Garth Gould died on 10 August 2015 at the age of 86. He had been present at a dinner for my own eightieth birthday and was in fine form, dying unexpectedly several days later.
Garth will be remembered by many older practitioners as a first-rate lawyer with a keen mind and constant charm. He began as a law clerk to Wynn Williams & Co, in the days of Terence Gresson and Alan Reed. He was recruited to Lane Neave & Wanklyn to take over the work of Endell Wanklyn when the latter died. I began work as a law clerk in the same firm 61 years ago, and for my five years with the firm worked — if you could call it that — mainly for Garth, then the junior partner. He was the best of mentors, demonstrating strict principles allied with a cheerful working environment.
During this period Garth, still single, built his first house at Halswell and employed Bill Unwin, Wyn Raymond and me as casual labourers in the garden which he was forming. I was let go after the first day, but the greater strength or work ethic of the others kept them in work for much longer.
Although mainly a family and commercial solicitor, he was often in the Supreme Court in his early years, as a very sharp counsel. Indeed he took part in one appeal to the Privy Council, where he found Sir Garfield Barwick rearranging the list to accommodate his many cases.
He was a great man for detail — when after being admitted I took some months to go to Europe with Colin Averill, I received a letter from him addressed to me (as J. Fyfe Burn as he always did) at the ANZ Bank in Albemarle Street.
It began: "You will open this letter under the pale blue fluted ceiling of the ANZ Bank..." and I looked up to see that he was entirely accurate. Garth replaced me with John Brown when I went to the UK, but on my return was too polite to dispose of either of us, so for several months we shared a room and ran to be the first to secure any letter that came our way.
With a lack of gratitude, we then left the following year almost at the same time. Garth remained a close friend to me for the rest of his life. When I was living in Sydney in later years, his letters, and occasional visits, were brimming with legal gossip from the Garden City.

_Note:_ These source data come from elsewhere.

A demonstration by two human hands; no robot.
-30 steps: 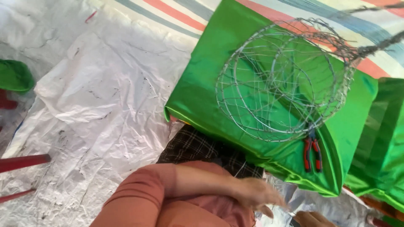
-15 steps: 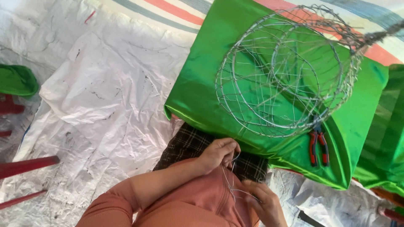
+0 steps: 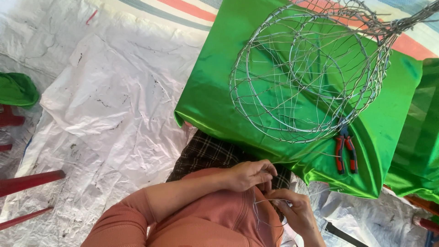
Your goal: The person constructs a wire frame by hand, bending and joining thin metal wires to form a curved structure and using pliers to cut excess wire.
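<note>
Thin wire point(image 3: 263, 206) pinched in my left hand point(image 3: 249, 174) and right hand point(image 3: 295, 211), below the wire frame point(image 3: 311, 73); I'd bend slowly, gripping close.

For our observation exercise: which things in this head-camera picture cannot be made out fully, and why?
- Thin wire between left hand and right hand: too fine to trace.
- Right hand's wrist: cut by bottom edge.
- Wire frame: top cut by upper edge.
- Pliers: jaws tangled behind the frame's wires.
- Green cloth: hides whatever it covers.
</note>
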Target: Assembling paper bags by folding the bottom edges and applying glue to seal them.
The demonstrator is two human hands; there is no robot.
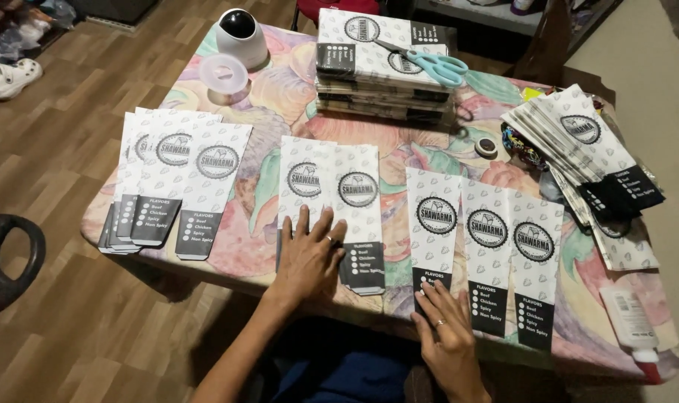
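Note:
Flat white paper sleeves with a round black emblem and a black lower panel lie in rows on the table. My left hand rests flat, fingers spread, on the lower part of the middle pair of sleeves. My right hand presses its fingertips on the black bottom panel of the leftmost of three overlapping sleeves at the front right. Neither hand grips anything. A fanned group of sleeves lies to the left.
The table has a pastel floral cover. At the back stand a stack of sleeves with teal scissors, a white round device and a clear lid. A fanned pile, tape roll and glue tube lie right.

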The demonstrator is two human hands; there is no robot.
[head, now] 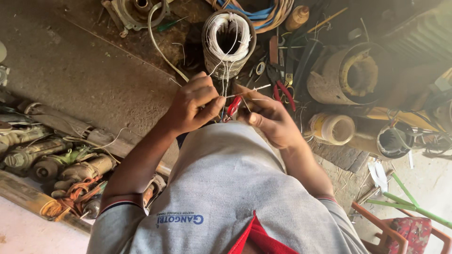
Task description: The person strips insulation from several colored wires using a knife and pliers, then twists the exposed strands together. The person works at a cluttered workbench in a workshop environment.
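Observation:
My left hand and my right hand meet close in front of my grey shirt. Between them I hold thin white wires that run up to a round motor stator wound with white wire. My left hand pinches the wire ends with thumb and fingers. My right hand grips a small tool with red handles and a thin metal strip that sticks out toward the right.
Red-handled pliers and other tools lie right of the stator. A rusty cylindrical housing and a tape roll sit at right. Old motor parts pile up at left. A red chair stands at lower right.

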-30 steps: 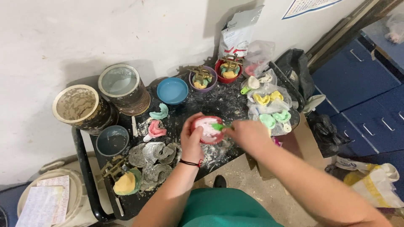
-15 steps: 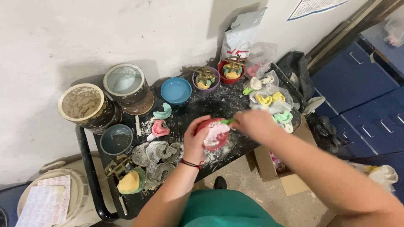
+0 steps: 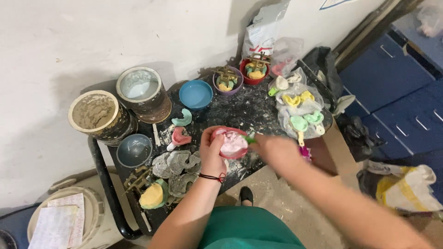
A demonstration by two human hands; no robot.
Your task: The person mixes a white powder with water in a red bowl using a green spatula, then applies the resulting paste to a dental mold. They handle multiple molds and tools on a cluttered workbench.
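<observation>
My left hand (image 3: pixel 211 156) cups a red rubber mixing bowl (image 3: pixel 229 142) filled with pink paste, held over the black table (image 3: pixel 249 110). My right hand (image 3: pixel 272 150), blurred by motion, grips a green-handled spatula (image 3: pixel 249 139) whose blade reaches into the paste. Just left of the bowl lie a pink dental impression tray (image 3: pixel 179 137) and a teal one (image 3: pixel 183 118). Several metal impression trays (image 3: pixel 177 163) are piled below them.
Two large tubs (image 3: pixel 97 113) (image 3: pixel 140 87) stand at the table's left, with a grey bowl (image 3: pixel 134 150) and a blue bowl (image 3: pixel 195 93) nearby. Purple and red bowls (image 3: pixel 227 79) (image 3: pixel 254 70) hold models. Bagged coloured trays (image 3: pixel 300 110) lie right. Blue drawers (image 3: pixel 397 92) stand beyond.
The camera has shifted, so the table sits a little differently in view. My right hand keeps moving the spatula in the red bowl, which my left hand still holds.
</observation>
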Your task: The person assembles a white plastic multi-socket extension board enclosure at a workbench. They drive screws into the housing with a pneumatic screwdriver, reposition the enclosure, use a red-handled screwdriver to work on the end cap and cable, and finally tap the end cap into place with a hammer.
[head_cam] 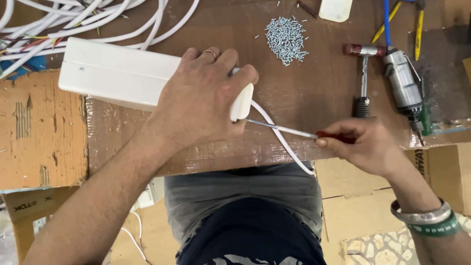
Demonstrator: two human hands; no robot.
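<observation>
Worn brown bench (304,93), taped along its near edge, carries our work. Our left hand (198,100) clamps the white plastic housing (115,73) flat near the left edge, fingers curled over its rounded end. Our right hand (365,145) pinches the red-handled screwdriver (294,130), tip at the housing's end by the white cord (282,140). Best kept: blade square to the screw, steady downward hold. Loose screws (286,39) lie toward the far edge.

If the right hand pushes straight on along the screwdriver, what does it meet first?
The right hand points the screwdriver leftward. Its tip already seems to sit at the end of the white box, just under the left hand. So the box comes first; depth there is unclear.
</observation>
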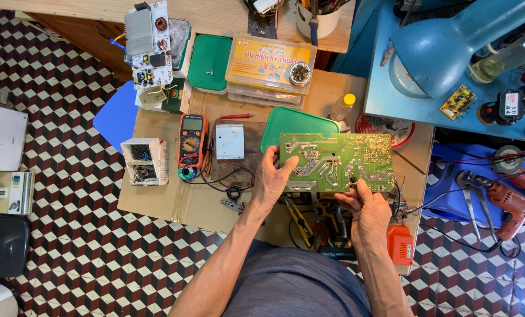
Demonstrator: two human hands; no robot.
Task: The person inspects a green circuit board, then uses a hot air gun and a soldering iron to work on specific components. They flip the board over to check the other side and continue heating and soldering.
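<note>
I hold a green circuit board (339, 159), solder side up, over a cardboard-covered work surface (174, 202). My left hand (271, 182) grips the board's left edge, thumb on top. My right hand (365, 208) holds the lower right edge, with the thumb pressed on the board near a dark spot. A cordless drill with an orange battery (398, 243) and yellow-handled pliers (299, 222) lie just below the board, between my forearms.
An orange multimeter (192, 141), a small metal plate (229, 141) and an open white box with wiring (144, 161) sit to the left. Green lids (211, 61), a yellow-lidded parts box (271, 61) and another circuit board (148, 44) lie behind. A blue lamp (444, 50) stands right.
</note>
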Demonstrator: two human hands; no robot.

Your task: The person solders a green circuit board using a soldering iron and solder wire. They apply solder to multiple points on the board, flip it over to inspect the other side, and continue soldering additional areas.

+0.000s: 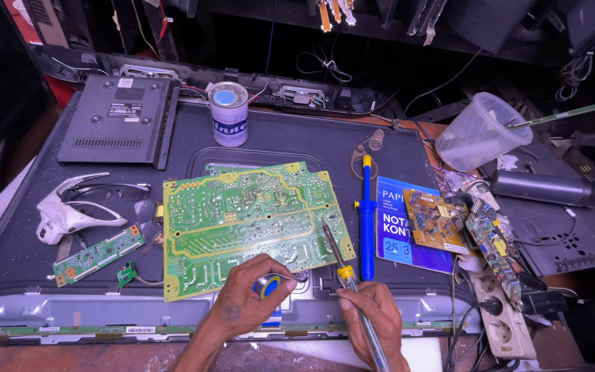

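Hiding most of a solder spool (268,284): left hand (246,303).

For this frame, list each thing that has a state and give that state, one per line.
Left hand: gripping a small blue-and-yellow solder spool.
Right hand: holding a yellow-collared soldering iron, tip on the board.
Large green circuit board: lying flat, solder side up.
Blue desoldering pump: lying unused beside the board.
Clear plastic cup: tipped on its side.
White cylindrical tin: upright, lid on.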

When Lane Neave began to merge with other firms, Garth did not share the plan for growth, and left to join Meares Williams, taking most of his North Canterbury clients with him. There he built a significant practice, with young lawyers like Terry Sissons and Ben Tothill under his wings.
His great friend was Peter Mahon, whom he persuaded to become the first barrister sole in the city since the thirties (I was the second, but with a much more lowly practice). They had the same intense sense of humour, and I have more than one memory of them both on the footpath in Hereford Street, doubled over and spluttering as the same comic thought struck them. These were the days when all Law Society members knew one another — conveyancers trotting to each other's offices for settlements, and litigators seeing each other in court every day.
The morning coffee meetings in Hereford Street were the high point of the day, with no Christchurch reputation protected, and when partners of mine asked me from time to time why I always attended, I said that I could not afford to be absent. Garth and Peter used to lunch with Don Matson in a cramped cafe in Cashel Street, and while I was rarely with them, Peter used to say that while they were hemmed in with prams and noisy mothers, Garth simply munched on, repeating that this was the cheapest lunch available in town.
Always well known among the well-bred young ladies of Christchurch, he eventually met Liz, a charming young Scottish girl, and their marriage was constantly happy, with children and grandchildren who spoke at his funeral. His continual pretense that he was firmly under her thumb was never believed by any of us. When he built a second house at Halswell, his illegal use of gelignite to clear the site once brought a rock down on to the roof of the local policeman's house. By then he had persuaded Peter Mahon into building next door, and I assume his advice might have been helpful, although I would not put money on that.
Garth was a man of great charm and good humour, and although it was often hard to pierce his outer shell, a better friend could not be found. His wit and courtesy will not be forgotten and a number of us still around owe him considerably for the kindness he always showed.
This obituary was first published in Canterbury Tales, September 2015.
Garth Gould was born in Christchurch on 8 January 1929. He was educated at Christ's College and then Canterbury University College, graduating LLB. He married Elisabeth Chiene in 1962 and the couple had three children, Sarah, Peter, and Amanda.